* **PROMPT**
For the records below, say how many lines contain the string "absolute". Give the number only.

Segment Start: EXTRACTED ENTRIES

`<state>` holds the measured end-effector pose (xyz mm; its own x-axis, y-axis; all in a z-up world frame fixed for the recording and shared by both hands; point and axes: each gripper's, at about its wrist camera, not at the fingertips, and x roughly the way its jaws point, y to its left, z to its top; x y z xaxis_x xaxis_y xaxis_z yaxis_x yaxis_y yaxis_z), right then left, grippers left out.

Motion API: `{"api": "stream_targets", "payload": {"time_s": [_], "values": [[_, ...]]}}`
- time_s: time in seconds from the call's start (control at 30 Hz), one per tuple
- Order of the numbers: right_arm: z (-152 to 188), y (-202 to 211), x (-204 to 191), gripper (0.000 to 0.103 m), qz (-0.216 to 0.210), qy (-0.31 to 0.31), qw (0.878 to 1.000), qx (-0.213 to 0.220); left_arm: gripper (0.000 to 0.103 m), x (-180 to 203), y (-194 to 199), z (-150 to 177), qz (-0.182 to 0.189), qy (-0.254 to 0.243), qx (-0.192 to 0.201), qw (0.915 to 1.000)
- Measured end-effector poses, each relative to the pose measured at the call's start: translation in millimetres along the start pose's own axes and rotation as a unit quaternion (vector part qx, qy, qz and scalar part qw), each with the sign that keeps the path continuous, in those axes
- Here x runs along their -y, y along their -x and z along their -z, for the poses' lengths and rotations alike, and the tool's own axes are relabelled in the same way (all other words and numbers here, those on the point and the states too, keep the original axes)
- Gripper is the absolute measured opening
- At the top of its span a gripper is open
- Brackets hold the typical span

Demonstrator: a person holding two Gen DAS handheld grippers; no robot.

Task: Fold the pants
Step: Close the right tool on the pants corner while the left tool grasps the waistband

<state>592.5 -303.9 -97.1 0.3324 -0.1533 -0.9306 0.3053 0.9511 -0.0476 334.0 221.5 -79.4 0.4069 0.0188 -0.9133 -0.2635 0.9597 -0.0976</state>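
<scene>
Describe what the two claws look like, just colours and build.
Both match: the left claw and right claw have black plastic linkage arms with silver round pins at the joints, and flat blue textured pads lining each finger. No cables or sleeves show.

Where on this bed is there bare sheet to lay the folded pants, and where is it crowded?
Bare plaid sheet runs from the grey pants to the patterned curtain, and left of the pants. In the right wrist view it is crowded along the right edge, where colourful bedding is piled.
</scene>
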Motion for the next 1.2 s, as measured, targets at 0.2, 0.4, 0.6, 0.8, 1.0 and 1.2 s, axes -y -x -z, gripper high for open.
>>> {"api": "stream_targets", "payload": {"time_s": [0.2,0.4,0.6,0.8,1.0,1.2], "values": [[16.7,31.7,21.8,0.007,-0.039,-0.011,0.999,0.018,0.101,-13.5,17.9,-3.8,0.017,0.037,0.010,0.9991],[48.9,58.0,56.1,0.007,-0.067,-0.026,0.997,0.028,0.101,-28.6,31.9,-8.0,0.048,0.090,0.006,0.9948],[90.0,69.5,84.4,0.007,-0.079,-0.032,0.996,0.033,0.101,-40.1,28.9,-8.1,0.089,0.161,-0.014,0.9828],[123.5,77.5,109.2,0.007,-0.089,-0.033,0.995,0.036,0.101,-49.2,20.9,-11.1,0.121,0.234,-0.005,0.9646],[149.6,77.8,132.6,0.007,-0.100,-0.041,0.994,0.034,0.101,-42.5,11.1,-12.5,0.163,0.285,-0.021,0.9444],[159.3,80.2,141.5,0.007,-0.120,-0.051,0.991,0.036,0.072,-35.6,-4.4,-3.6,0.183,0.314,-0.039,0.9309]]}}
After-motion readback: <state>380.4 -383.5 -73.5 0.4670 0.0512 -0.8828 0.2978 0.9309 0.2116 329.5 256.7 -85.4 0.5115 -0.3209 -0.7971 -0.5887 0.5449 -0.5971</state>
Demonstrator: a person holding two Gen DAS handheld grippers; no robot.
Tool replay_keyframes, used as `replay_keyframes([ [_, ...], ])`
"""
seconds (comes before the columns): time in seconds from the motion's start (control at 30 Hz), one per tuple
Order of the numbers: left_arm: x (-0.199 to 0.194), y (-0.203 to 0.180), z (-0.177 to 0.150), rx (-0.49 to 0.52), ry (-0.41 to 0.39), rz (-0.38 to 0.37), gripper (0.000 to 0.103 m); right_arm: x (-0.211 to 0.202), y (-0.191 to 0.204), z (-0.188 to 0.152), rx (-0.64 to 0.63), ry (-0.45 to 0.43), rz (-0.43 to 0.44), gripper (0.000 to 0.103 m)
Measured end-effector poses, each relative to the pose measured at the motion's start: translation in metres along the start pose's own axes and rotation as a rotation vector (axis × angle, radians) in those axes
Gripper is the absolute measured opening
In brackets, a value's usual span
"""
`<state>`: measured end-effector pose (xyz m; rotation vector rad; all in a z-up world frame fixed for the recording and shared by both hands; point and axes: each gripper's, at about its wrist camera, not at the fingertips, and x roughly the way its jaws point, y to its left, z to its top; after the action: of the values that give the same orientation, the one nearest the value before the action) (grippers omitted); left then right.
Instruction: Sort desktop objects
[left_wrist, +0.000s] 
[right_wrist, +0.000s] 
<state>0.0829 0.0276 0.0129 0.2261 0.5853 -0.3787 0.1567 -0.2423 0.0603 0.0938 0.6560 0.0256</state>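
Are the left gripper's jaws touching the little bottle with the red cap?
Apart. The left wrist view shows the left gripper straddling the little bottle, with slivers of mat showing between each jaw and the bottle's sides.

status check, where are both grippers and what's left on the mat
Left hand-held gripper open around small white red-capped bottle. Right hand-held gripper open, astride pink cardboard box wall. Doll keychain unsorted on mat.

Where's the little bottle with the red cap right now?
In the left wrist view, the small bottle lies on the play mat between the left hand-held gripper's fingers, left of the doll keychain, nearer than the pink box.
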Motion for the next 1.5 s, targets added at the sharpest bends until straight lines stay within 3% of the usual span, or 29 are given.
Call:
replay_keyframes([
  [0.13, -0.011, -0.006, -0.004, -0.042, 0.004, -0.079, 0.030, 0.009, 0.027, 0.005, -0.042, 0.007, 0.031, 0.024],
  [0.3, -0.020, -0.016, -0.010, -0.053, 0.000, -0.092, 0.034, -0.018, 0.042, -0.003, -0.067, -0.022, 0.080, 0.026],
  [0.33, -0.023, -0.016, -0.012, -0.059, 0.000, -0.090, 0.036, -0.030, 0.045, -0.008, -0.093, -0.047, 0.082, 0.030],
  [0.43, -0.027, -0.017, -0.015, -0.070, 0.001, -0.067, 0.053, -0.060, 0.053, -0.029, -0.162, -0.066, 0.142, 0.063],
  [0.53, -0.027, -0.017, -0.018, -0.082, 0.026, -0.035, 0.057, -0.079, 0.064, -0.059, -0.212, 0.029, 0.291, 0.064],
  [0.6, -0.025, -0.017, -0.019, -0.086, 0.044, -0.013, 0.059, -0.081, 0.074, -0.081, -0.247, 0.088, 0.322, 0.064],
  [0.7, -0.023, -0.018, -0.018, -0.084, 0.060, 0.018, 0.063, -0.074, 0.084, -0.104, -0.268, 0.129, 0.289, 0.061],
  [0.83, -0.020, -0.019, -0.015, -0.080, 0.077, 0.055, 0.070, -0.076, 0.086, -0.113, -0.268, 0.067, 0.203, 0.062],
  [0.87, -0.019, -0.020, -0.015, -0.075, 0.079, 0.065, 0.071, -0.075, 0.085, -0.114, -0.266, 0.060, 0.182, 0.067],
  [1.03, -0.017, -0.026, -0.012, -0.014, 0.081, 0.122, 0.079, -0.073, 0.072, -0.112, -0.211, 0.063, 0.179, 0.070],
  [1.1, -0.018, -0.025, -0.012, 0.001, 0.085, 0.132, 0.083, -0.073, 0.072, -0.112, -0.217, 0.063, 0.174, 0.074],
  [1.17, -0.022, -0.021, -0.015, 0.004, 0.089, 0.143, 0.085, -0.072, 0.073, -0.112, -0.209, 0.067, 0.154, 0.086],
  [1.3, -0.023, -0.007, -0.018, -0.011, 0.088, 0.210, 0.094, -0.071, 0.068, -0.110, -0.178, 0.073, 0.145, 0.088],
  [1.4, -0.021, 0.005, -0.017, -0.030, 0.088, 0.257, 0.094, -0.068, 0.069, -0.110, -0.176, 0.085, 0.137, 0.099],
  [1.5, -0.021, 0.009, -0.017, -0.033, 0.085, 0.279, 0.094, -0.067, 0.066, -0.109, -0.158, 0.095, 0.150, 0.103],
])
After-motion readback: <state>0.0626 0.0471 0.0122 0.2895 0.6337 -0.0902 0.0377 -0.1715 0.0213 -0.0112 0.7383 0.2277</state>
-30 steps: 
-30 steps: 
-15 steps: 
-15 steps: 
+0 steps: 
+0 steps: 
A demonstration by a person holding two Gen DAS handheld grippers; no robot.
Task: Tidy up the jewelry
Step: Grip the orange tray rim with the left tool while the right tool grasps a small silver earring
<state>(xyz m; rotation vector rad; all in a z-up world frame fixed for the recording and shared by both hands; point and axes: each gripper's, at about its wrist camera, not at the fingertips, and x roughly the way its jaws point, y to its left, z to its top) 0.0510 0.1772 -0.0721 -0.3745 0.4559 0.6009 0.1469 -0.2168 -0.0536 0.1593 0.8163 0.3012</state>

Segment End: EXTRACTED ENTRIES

* **RESPONSE AREA**
2